### The problem:
Across all lines of the entries, tally those with the word "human" in them. The reply is the tally, by itself.

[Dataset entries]
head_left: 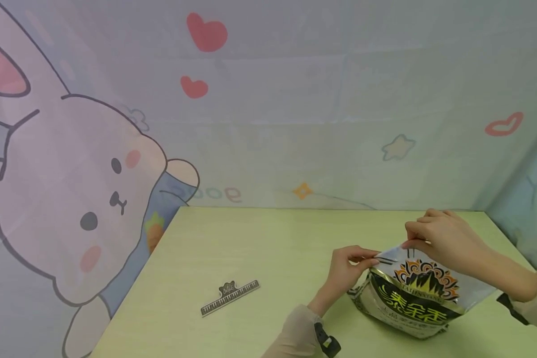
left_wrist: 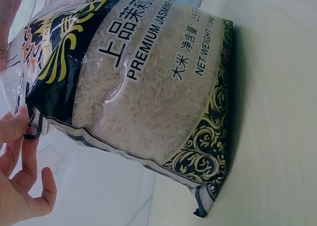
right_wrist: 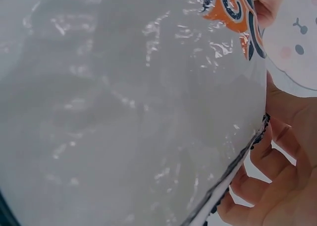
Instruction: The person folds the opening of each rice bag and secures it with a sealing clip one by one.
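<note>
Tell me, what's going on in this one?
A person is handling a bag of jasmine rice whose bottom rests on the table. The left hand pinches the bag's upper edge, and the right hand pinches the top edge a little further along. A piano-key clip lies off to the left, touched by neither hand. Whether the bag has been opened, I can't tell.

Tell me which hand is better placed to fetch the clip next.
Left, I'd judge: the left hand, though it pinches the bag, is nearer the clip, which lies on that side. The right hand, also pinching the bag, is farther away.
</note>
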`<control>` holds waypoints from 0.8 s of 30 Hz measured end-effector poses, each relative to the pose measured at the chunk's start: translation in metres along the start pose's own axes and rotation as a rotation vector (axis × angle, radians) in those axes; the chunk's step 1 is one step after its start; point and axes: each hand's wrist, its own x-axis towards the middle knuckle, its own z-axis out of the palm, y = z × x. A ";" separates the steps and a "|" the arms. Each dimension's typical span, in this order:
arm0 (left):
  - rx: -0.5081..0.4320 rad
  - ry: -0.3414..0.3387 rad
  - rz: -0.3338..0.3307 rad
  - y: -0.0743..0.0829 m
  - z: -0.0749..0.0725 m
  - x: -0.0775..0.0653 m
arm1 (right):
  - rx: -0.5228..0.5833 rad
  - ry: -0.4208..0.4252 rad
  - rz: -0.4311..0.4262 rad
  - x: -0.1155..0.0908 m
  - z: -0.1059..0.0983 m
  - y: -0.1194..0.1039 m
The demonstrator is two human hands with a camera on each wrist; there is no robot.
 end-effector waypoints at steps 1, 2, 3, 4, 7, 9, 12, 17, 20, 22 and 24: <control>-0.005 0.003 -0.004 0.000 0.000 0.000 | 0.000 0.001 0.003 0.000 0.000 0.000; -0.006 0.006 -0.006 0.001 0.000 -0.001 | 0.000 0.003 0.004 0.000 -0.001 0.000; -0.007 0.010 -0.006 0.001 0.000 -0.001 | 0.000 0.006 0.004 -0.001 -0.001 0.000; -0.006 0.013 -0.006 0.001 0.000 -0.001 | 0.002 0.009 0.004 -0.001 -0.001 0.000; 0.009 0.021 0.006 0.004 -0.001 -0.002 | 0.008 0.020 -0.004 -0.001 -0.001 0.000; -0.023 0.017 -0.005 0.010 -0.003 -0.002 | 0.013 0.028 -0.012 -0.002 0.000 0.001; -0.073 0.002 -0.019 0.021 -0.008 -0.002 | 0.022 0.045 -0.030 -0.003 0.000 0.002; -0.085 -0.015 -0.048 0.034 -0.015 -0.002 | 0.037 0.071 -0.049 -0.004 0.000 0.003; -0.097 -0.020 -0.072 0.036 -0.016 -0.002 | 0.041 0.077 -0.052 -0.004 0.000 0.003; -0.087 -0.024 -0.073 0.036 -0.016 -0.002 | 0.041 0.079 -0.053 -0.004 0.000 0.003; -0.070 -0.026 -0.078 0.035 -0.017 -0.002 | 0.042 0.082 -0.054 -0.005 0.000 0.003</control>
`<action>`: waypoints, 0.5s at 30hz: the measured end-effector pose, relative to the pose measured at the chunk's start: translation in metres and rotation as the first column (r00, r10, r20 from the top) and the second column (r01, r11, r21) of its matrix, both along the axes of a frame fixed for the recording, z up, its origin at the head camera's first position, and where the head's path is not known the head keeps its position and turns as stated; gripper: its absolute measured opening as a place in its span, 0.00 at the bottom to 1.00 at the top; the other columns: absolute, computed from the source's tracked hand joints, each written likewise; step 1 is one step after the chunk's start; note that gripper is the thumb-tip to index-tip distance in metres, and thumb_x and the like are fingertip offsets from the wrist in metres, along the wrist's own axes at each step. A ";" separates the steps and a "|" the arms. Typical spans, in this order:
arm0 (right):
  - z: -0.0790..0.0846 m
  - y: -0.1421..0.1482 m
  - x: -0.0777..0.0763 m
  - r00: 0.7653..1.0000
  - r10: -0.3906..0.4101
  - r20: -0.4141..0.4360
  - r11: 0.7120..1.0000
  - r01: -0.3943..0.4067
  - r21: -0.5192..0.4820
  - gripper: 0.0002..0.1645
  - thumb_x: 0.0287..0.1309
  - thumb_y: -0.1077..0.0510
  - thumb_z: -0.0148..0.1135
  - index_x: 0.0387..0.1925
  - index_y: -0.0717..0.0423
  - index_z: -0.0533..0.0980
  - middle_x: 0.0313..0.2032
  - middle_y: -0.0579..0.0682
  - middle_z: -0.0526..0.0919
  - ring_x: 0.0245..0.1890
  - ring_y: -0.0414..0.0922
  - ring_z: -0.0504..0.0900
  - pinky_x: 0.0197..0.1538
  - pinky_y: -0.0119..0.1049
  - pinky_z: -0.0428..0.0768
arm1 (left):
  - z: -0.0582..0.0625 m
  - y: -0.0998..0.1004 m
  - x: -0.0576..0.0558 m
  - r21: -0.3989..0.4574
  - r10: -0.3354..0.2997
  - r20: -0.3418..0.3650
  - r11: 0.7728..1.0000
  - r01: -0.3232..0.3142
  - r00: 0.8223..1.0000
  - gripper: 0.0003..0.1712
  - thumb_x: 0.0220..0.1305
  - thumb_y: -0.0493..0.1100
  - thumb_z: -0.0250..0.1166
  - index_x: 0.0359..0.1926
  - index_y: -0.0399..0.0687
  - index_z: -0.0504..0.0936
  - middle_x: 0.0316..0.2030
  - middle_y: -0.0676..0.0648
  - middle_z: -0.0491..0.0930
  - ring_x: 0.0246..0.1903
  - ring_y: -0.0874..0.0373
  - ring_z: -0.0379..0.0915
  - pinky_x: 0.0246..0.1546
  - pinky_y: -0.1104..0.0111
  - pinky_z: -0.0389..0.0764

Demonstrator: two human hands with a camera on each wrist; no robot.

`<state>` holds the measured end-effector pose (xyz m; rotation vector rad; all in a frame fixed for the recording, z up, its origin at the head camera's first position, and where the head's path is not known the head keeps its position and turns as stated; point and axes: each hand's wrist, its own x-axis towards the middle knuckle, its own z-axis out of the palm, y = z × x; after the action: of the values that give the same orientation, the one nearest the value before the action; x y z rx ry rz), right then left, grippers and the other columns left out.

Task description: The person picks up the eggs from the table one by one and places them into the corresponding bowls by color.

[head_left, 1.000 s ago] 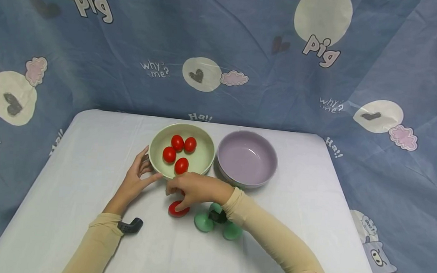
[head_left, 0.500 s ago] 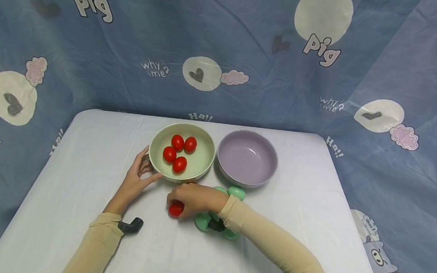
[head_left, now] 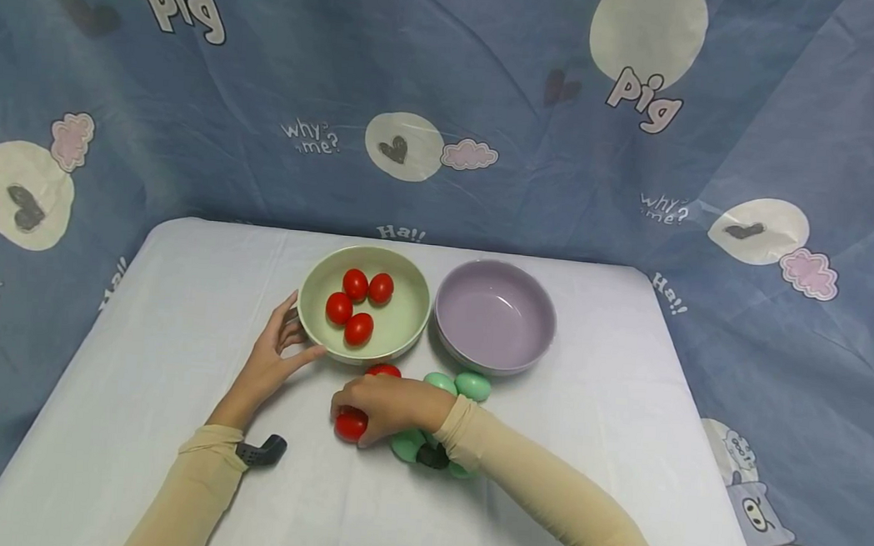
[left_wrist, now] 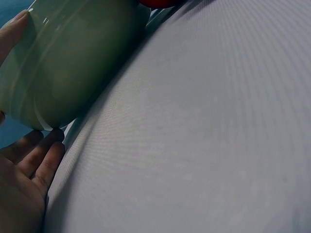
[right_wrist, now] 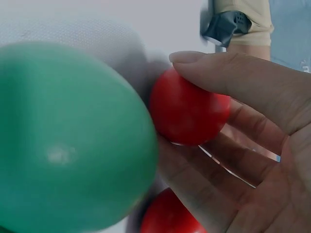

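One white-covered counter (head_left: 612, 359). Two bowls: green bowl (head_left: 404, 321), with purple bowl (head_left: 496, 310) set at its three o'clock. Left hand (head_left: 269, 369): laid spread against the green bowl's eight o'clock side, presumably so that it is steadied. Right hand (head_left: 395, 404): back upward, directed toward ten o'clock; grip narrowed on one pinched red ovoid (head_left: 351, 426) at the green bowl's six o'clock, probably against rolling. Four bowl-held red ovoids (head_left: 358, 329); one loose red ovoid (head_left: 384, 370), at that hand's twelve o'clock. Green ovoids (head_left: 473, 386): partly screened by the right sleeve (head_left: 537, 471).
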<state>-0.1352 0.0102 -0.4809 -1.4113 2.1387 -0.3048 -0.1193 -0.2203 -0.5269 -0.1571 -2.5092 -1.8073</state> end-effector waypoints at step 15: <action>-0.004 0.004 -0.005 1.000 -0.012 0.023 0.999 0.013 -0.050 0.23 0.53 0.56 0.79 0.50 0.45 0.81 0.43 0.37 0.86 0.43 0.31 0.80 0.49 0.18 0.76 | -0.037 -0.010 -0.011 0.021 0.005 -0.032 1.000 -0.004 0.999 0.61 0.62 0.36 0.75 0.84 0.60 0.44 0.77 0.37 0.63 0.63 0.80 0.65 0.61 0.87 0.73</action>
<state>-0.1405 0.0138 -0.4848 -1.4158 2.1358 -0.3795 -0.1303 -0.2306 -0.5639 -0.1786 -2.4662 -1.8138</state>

### Reply to the task:
2